Posted in Articles, Barack Obama, Census/Demographics, Media Archive, Politics/Public Policy, Social Science, United States on 2011-08-20 01:43Z by Steven

Somewhere between Jim Crow & Post-Racialism: Reflections on the Racial Divide in America Today

Dædalus, the Journal of the American Academy of Arts & Sciences
Volume 140, Number 2, Spring 2011, Race, Inequality & Culture, Volume 2
pages 11-36

Lawrence D. Bobo, W. E. B. Du Bois Professor of the Social Sciences
Harvard University

In assessing the results of the Negro revolution so far, it can be concluded that Negroes have established a foothsold, no more.
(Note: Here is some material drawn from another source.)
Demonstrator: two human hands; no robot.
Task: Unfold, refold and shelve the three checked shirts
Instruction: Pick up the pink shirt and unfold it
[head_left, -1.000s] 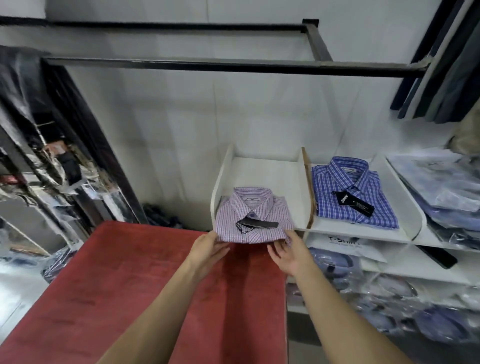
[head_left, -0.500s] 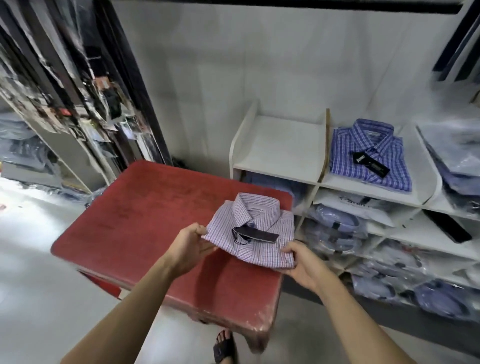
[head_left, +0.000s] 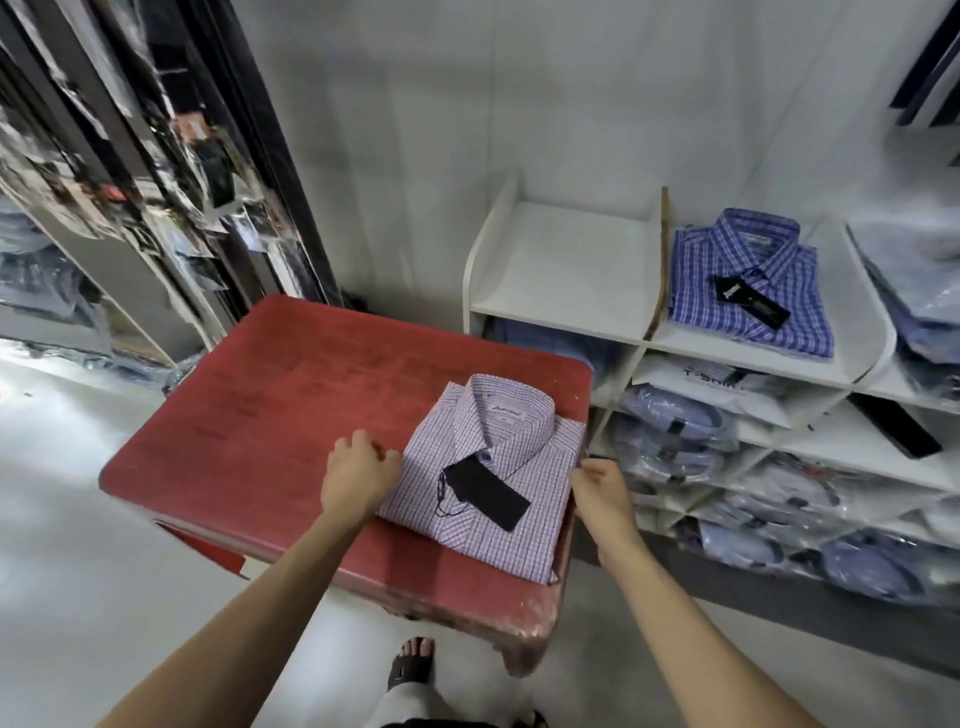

We have written a Declaration of Independence, itself an accomplishment, but the effort to transform the words into a life experience still lies ahead.
Martin Luther King, Jr., Where Do We Go From Here? (1968)

By the middle of the twentieth century, the color line was as well defined and as firmly entrenched as any institution in the land. After all, it was older than most institutions, including the federal government itself. More important, it informed the content and shaped the lives of those institutions and the people who lived under them.
John Hope Franklin, The Color Line (1993)
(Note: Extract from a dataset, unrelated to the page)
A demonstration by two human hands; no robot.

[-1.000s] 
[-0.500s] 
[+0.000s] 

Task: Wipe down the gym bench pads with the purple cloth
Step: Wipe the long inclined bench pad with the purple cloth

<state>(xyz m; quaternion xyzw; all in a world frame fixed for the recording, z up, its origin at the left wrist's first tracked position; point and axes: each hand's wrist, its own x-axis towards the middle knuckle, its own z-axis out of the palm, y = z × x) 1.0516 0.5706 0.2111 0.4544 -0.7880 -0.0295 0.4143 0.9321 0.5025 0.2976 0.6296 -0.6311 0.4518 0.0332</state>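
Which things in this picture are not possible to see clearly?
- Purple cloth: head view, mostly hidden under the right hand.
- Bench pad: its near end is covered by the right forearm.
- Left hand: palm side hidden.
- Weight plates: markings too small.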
This is where we are right now. It’s a racial stalemate we’ve been stuck in for years. Contrary to the claims of some of my critics, black and white, I have never been so naive as to believe that we can get beyond our racial divisions in a single election cycle, or with a single candidacy–particularly a candidacy as imperfect as my own.
Barack H. Obama, “A More Perfect Union” (May 18, 2008)

The year 1965 marked an important inflection point in the struggle for racial justice in the United States, underscoring two fundamental points about race in America. First, that racial inequality and division were not only Southern problems attached to Jim Crow segregation. Second, that the nature of those inequalities and divisions was a matter not merely of formal civil status and law, but also of deeply etched economic arrangements, social and political conditions, and cultural outlooks and practices. Viewed in full, the racial divide was a challenge of truly national reach, multilayered in its complexity and depth. Therefore, the achievement of basic citizenship rights in the South was a pivotal but far from exhaustive stage of the struggle…
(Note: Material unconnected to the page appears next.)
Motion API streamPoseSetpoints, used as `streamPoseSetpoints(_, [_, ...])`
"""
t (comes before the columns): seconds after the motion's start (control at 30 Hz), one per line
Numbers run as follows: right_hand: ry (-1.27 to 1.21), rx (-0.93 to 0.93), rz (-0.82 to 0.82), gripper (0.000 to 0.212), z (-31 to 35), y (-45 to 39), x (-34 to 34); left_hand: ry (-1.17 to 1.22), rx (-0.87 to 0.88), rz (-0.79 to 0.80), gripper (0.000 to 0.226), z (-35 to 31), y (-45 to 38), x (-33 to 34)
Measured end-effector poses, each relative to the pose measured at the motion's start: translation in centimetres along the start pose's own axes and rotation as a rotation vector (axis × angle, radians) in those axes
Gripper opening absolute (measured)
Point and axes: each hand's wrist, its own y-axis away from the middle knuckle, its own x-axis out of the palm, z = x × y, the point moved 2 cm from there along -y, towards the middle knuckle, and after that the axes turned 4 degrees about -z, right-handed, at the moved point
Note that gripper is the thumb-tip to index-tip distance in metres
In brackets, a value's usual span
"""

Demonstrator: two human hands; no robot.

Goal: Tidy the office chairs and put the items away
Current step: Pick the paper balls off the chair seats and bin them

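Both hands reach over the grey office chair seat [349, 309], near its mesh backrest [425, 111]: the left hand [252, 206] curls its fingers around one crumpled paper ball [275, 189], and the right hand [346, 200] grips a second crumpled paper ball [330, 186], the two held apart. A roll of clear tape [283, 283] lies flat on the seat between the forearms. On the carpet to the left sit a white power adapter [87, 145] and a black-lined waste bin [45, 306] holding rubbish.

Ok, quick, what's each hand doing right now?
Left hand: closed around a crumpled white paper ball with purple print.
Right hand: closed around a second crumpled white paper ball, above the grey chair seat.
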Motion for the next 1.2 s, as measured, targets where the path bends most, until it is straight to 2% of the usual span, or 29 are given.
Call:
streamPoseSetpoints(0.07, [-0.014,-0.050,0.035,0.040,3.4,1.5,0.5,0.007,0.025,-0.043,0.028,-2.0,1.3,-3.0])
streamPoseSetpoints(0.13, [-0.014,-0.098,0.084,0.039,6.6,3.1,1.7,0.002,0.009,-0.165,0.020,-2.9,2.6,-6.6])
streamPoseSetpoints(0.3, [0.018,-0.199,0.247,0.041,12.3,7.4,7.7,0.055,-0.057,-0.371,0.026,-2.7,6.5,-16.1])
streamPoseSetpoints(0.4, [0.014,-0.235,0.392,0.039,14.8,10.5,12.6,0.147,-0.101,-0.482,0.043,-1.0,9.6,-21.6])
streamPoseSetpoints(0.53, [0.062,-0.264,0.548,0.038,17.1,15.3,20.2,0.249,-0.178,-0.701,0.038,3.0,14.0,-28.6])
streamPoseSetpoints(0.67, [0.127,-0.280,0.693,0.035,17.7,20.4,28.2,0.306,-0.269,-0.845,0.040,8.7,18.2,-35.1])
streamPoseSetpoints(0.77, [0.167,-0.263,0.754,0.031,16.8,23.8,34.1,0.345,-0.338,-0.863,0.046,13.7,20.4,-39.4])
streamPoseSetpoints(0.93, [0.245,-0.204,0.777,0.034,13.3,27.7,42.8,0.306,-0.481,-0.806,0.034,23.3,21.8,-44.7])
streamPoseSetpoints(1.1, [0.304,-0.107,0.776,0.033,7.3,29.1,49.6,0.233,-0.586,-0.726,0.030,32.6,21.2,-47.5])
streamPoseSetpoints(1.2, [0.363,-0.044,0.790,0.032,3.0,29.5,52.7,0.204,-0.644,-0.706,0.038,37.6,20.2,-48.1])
…A second and no less controversial view of post-racialism takes the position that the level and pace of change in the demographic makeup and the identity choices and politics of Americans are rendering the traditional black-white divide irrelevant. Accordingly, Americans increasingly revere mixture and hybridity and are rushing to embrace a decidedly “beige” view of themselves and what is good for the body politic. Old-fashioned racial dichotomies pale against the surge toward flexible, deracialized, and mixed ethnoracial identities and outlooks.

A third, and perhaps the most controversial, view of post-racialism has the most in common with the well-rehearsed rhetoric of color blindness. To wit, American society, or at least a large and steadily growing fraction of it, has genuinely moved beyond race–so much so that we as a nation are now ready to transcend the disabling racial divisions of the past. From this perspective, nothing symbolizes better the moment of transcendence than Obama’s election as president. This transcendence is said to be especially true of a younger generation, what New Yorker editor David Remnick has referred to as “the Joshua Generation.” More than any other, this generation is ready to cross the great river of racial identity, division, and acrimony that has for so long defined American culture and politics…

…Consider first the matter of group boundaries. The 2000 Census broke new ground by allowing individuals to mark more than one box in designating racial background. Indeed, great political pressure and tumult led to the decision to move the Census in a direction that more formally and institutionally acknowledged the presence of increasing mixture and heterogeneity in the American population with regard to racial background. Nearly seven million people exercised that option in 2000. The successful rise of Obama to the office of president, the first African American to do so, as a child of a white American mother and a black Kenyan father, has only accelerated the sense of the newfound latitude and recognition granted to those who claim more than one racial heritage.

Despite Obama’s electoral success and the press attention given to the phenomenon, some will no doubt find it surprising that the overwhelming majority of Americans identify with only one race. As Figure 1 shows, less than 2 percent of the population marked more than one box on the 2000 Census in designating their racial background. Fully 98 percent marked just one. I claim no deep-rootedness or profound personal salience for these identities. Rather, my point is that we should be mindful that the level of “discussion” and contention around mixture is far out of proportion to the extent to which most Americans actually designate and see themselves in these terms. Moreover, even if we restrict attention to just those who marked more than one box, two-thirds of these respondents designated two groups other than blacks (namely, Hispanic-white, Asian-white, or Hispanic and Asian mixtures), as Figure 2 shows. Some degree of mixture with black constituted just under a third of mixed race identifiers in 2000. Given the historic size of the black population and the extended length of contact with white Americans, this remarkable result says something powerful about the potency and durability of the historic black-white divide.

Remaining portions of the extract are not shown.